Cashman’s words held true when Gregorius connected off reliever Tyler Duffey, then allowed himself a few extra beats to admire the blast.
“I knew it was fair,” Gregorius said. “Just thinking back to my at-bats that I had against him [in Game 1], after I had two strikes, he threw me that fastball. I was prepared for it this time after he threw me the curveball in the dirt. I was ready for it this time, so that’s why my reaction was like that.”
“Didi is one of the leaders on this team, and no matter what the stats say or people say, he's always going to be a leader,” Judge said. “He's always going to come through in a big situation when you need him. That's why he's in this lineup, that’s why he’s in the postseason. He’s a killer.”
“I actually don’t get too caught up on being good in the postseason and all that,” said Tanaka, who is 4-1 with a 1.20 ERA in five postseason starts since losing the 2015 AL Wild Card Game in his playoff debut. “I think it’s still a small sample. My thing is just go out there, compete and be the best that you can be.”
The Yankees thumped right-hander Randy Dobnak, whose past service as an Uber driver provided one of the most interesting storylines of the postseason thus far. Dobnak had to contend with plenty of traffic on the basepaths; Edwin Encarnacion laced a run-scoring single in the first inning, and all three men Dobnak faced in the third inning came around to score.
Giancarlo Stanton greeted Duffey with a sacrifice fly and Gleyber Torres drove home New York’s third run with a hit before Gary Sánchez was hit by a pitch, loading the bases for Gregorius’ big swing. As he was two years ago in the AL Wild Card Game against Minnesota, when he erased an early lead with a three-run homer, Gregorius was summoned for a curtain call.
It was just the fourth postseason slam by a shortstop in Major League history -- all of which have occurred in recent seasons. In that category, Gregorius joined Brandon Crawford (2014), Addison Russell ('16) and Francisco Lindor ('17).

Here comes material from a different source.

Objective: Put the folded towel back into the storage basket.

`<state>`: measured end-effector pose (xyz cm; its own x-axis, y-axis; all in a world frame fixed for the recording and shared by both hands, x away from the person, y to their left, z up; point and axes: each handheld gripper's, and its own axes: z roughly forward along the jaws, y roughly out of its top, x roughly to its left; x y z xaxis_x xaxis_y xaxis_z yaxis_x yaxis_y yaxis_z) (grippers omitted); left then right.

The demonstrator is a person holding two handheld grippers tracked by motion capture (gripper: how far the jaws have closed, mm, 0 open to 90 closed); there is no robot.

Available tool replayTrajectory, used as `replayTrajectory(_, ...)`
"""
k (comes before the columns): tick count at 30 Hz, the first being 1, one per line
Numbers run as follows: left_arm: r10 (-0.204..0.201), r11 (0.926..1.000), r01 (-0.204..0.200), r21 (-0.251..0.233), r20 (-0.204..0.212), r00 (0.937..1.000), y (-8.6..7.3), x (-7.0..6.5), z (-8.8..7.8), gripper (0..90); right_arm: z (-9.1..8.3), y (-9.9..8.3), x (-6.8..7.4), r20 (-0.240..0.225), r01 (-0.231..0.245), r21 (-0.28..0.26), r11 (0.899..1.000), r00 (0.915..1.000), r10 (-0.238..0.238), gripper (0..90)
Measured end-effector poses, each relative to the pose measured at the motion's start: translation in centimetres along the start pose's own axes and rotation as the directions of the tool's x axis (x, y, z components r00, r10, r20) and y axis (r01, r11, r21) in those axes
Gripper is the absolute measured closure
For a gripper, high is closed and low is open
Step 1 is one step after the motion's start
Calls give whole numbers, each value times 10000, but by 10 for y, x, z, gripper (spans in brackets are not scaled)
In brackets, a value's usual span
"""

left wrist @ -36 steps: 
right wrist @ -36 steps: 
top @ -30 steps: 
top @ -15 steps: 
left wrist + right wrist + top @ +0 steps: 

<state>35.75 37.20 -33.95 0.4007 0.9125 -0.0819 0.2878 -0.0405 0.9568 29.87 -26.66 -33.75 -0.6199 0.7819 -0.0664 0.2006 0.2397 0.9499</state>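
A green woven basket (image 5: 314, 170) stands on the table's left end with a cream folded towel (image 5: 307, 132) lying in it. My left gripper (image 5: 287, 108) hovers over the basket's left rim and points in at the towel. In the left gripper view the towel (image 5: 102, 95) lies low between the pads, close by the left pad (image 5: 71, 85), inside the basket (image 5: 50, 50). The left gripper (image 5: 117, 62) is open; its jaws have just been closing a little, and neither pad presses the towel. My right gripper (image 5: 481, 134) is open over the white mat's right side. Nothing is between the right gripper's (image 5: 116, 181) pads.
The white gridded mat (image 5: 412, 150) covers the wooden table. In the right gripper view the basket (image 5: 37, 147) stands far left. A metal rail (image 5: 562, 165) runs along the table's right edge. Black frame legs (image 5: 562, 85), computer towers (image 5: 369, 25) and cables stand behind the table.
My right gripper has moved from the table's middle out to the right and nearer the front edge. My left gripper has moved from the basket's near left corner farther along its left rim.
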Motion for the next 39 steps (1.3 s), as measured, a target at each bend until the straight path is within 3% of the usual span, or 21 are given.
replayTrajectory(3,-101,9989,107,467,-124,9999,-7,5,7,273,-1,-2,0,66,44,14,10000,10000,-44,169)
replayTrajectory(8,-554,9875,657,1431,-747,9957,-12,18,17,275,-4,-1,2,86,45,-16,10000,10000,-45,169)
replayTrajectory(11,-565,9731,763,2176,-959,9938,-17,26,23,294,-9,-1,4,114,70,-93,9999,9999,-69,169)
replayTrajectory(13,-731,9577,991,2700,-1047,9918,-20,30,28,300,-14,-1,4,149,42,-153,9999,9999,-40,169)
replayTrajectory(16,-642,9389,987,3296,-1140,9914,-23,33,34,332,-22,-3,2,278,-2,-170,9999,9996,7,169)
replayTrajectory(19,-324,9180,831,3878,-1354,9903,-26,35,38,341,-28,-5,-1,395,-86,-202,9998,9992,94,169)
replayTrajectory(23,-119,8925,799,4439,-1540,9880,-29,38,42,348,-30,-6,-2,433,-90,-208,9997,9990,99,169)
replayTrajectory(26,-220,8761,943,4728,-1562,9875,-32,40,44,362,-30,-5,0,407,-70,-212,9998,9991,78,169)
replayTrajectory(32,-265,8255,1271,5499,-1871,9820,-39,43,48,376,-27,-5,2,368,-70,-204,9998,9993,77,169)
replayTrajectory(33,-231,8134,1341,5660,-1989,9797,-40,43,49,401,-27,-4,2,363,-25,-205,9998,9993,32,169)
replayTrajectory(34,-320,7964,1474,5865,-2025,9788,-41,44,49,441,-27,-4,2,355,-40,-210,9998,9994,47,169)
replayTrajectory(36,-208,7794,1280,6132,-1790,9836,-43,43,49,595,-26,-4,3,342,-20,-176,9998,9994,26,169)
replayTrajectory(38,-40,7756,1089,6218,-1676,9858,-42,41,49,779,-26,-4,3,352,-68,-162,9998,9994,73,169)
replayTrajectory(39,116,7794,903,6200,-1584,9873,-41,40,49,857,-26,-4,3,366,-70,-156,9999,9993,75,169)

It was the first postseason grand slam by a Yankee since Robinson Canó hit one in Game 1 of the 2011 ALDS against the Tigers -- and it offered a reminder that, in the biggest games, Gregorius finds a way to deliver. That could be a nugget that the front office chooses to act on several weeks down the line, as Gregorius heads into his first crack at free agency.
“He's a grinder,” Judge said. “That's how I’ve always seen him, as a guy that just grinds out at-bats, grinds out situations. … Coming in trying to fill the role after Derek Jeter, that's a tough spot to be in, but he's overachieved. And I'm excited for him -- it's still early in the postseason, but we're going to see more special things from Didi.”